Define Dimension Associations¶
In this tutorial you will learn how to define expected associations and missing associations for a dsgrid dataset, using a commercial building energy dataset (ComStock) as a worked example.
By the end you will understand:
How to decide whether to use expected associations, missing associations, or both.
How to create the association files.
How to reference them in a dataset config.
Note
This tutorial walks through the reasoning behind each step. For a concise reference, see How to Handle Dimension Associations.
Prerequisites¶
A dataset config file ready for registration (see Dataset Concepts and Data File Formats)
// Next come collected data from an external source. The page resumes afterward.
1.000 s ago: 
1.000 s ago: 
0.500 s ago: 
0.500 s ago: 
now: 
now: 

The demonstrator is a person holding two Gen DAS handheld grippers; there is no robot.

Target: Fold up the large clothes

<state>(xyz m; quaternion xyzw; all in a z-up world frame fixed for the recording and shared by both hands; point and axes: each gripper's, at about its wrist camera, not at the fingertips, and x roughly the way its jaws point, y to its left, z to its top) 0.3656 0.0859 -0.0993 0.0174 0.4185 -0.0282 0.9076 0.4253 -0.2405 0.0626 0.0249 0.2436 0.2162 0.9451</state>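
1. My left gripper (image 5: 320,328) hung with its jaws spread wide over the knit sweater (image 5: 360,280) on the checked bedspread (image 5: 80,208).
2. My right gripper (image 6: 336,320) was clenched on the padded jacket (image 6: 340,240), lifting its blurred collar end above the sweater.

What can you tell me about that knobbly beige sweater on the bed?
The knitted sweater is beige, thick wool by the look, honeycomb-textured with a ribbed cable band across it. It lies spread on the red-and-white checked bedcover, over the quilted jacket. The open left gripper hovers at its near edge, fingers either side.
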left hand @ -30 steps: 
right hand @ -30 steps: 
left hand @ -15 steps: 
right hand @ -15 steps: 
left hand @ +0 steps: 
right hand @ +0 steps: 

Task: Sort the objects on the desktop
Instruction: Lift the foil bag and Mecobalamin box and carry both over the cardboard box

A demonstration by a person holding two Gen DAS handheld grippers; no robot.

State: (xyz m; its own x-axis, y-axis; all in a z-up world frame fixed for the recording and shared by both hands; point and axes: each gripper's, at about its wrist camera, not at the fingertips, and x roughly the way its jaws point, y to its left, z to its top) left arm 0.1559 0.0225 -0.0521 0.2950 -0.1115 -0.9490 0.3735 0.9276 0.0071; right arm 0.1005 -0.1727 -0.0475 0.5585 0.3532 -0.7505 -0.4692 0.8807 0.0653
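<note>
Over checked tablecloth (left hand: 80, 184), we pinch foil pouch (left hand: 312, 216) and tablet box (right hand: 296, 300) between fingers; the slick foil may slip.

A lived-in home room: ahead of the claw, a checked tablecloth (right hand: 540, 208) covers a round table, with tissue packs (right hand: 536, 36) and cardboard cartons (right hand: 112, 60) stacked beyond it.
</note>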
Familiarity with Dimension Concepts
Background: The Example Dataset¶
The example dataset (drawn from https://github.com/dsgrid/dsgrid-test-data) models a subset of commercial building energy loads for a subset of US counties. Its non-time dimensions are:
Dimension |
Records |
|---|---|
geography |
8 counties (e.g., Denver County CO, Harris County TX) |
sector |
2 sectors: |
subsector |
14 commercial building types (e.g., |
metric |
2 end uses: |
model_year |
1 value: |
weather_year |
1 value: |
scenario |
1 value: |
dsgrid validates associations across all non-time dimensions that appear as rows in the data. Pivoted dimensions (here, metric — whose record IDs are data-table column names) and trivial dimensions (single-valued dimensions not stored in the data) are excluded. For this example, that leaves three dimensions for association validation: geography, sector, and subsector.
If every combination of these three dimensions were present, the full cross-join would produce 8 × 2 × 14 = 224 combinations. But not every combination makes sense — and the actual data are sparser than that. Our job is to tell dsgrid exactly which combinations are valid and which are legitimately absent.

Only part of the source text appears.